1. Far Infrared Saunas
While traditional saunas warm the air around you, far infrared saunas use far infrared light to raise your body’s temperature—and initiate the relaxation and detoxification benefits associated with spending time in a sauna. But the far infrared heat penetrates even more deeply—through the skin to the muscles, tendons and ligaments, joints and surrounding tissues—where it enhances blood circulation and promotes healing.
Far infrared saunas can also support pain relief, weight loss, increased circulation, lower blood pressure, wound healing, and oxygenation of the cells of the body. According to the Mayo Clinic, this kind of sauna offers a wide variety of potential health benefits:
“Several studies have looked at using infrared saunas in the treatment of chronic health problems, such as high blood pressure, congestive heart failure, dementia and Alzheimer’s disease, headache, type 2 diabetes and rheumatoid arthritis, and found some evidence of benefit.”
2. Far Infrared Blankets
An alternative to standard electric blankets, Biosmart Infrared Blankets operate via low-voltage far infrared technology. Though this blanket won’t feel very warm to the touch, it will—like all far infrared products—warm your body from the inside out, by supplementing your own body’s production of far infrared energy.
In so doing, this blanket provides health benefits similar to those of far infrared saunas or other infrared therapies—while you sleep or nap or just cozy up in front of your TV for a movie. The blanket also promotes deeper and more restful sleep patterns, which allows the body to more effectively regenerate and repair itself.
3. Far Infrared Biomat
The Amethyst Richway Biomat combines far infrared technology with the conductive properties of amethyst crystals, to enhance the healing properties of the infrared energy—which are emitted through a mat that you lie down upon during the day, or sleep on at night.

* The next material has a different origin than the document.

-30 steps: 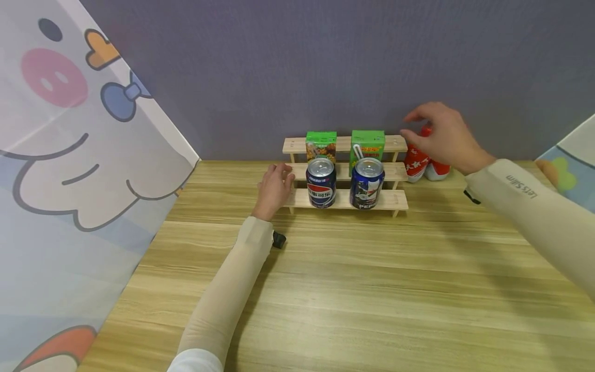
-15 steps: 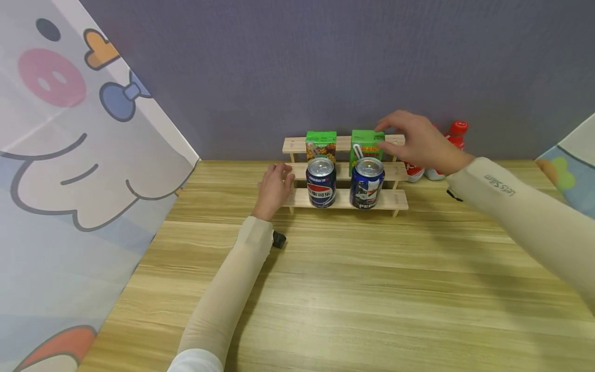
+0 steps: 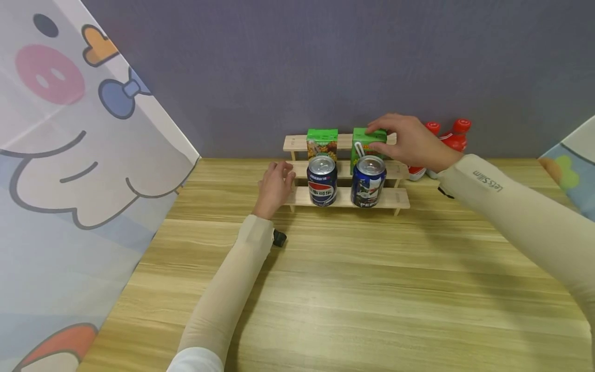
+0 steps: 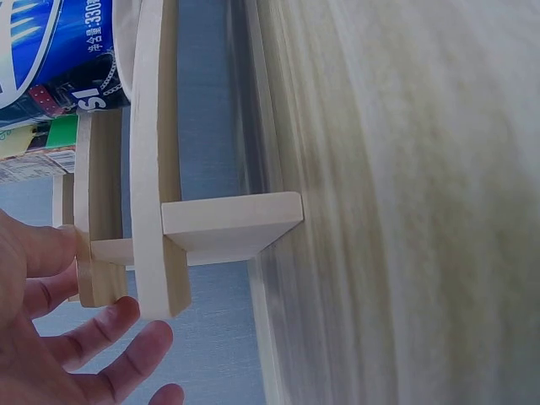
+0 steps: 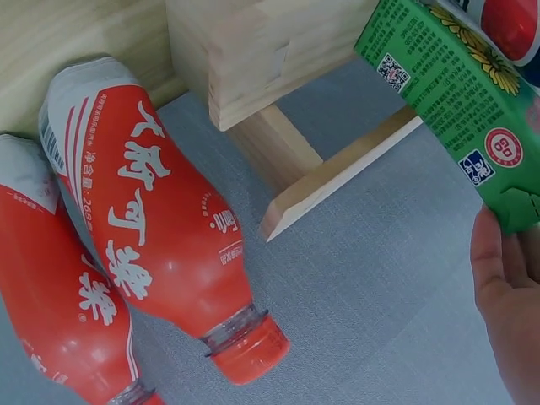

The Biomat is a registered FDA medical device approved for muscle relaxation and the increase of local circulation. It can effectively provide relief from muscle pain, minor joint pain and stiffness, joint pain associated with arthritis, muscle spasms, minor sprains and strains, and minor muscular back pain.
The Biomat has been shown also to be effective in reducing stress and fatigue, improving mood, improving sleep, reducing inflammation, and increasing tissue oxygen level by improving circulation. On a more global level, it has been shown to support and regulate the body’s endocrine, immune, lymphatic, and nervous systems–and so tends to improve overall health.
4. Far Infrared Bedding
Athletes are always looking to gain an edge on the competition. How fast they recovery from workouts, practices, games, or even injury is vital. One of the best things ways to renew is through great sleep. So it’s no suprise that you can find Far Infrared technology incorporated into bedding — sheets and pillows. Even pajamas! Just ask Tom Brady.
5. Far Infrared Joint Wraps
Knee, ankle, wrist, and elbow wraps can also be enhanced by far infrared technology. This adds an extra healing element to the support offered by the joint brace or compression sleeve—as the warmth generated by the infrared energy penetrates deep into the joint and surrounding tissues.
Are There Risks Or Side Effects To Far Infrared Rays?
So far, there have been no significant side effects observed with the use of far infrared energy in healthcare technologies. It’s generally safe and effective. That said, if you’re pregnant or suffering from a severe injury or illness, it’s always best to consult with a knowledgeable trainer or healthcare provider before incorporating a far infrared therapy.
The Bottom Line
What we know so far is that the scientifically proven as well as anecdotal health benefits of far infrared light far outweigh any potential drawbacks. While infrared technology is not a “magic bullet,” when they’re properly used, it can be effective.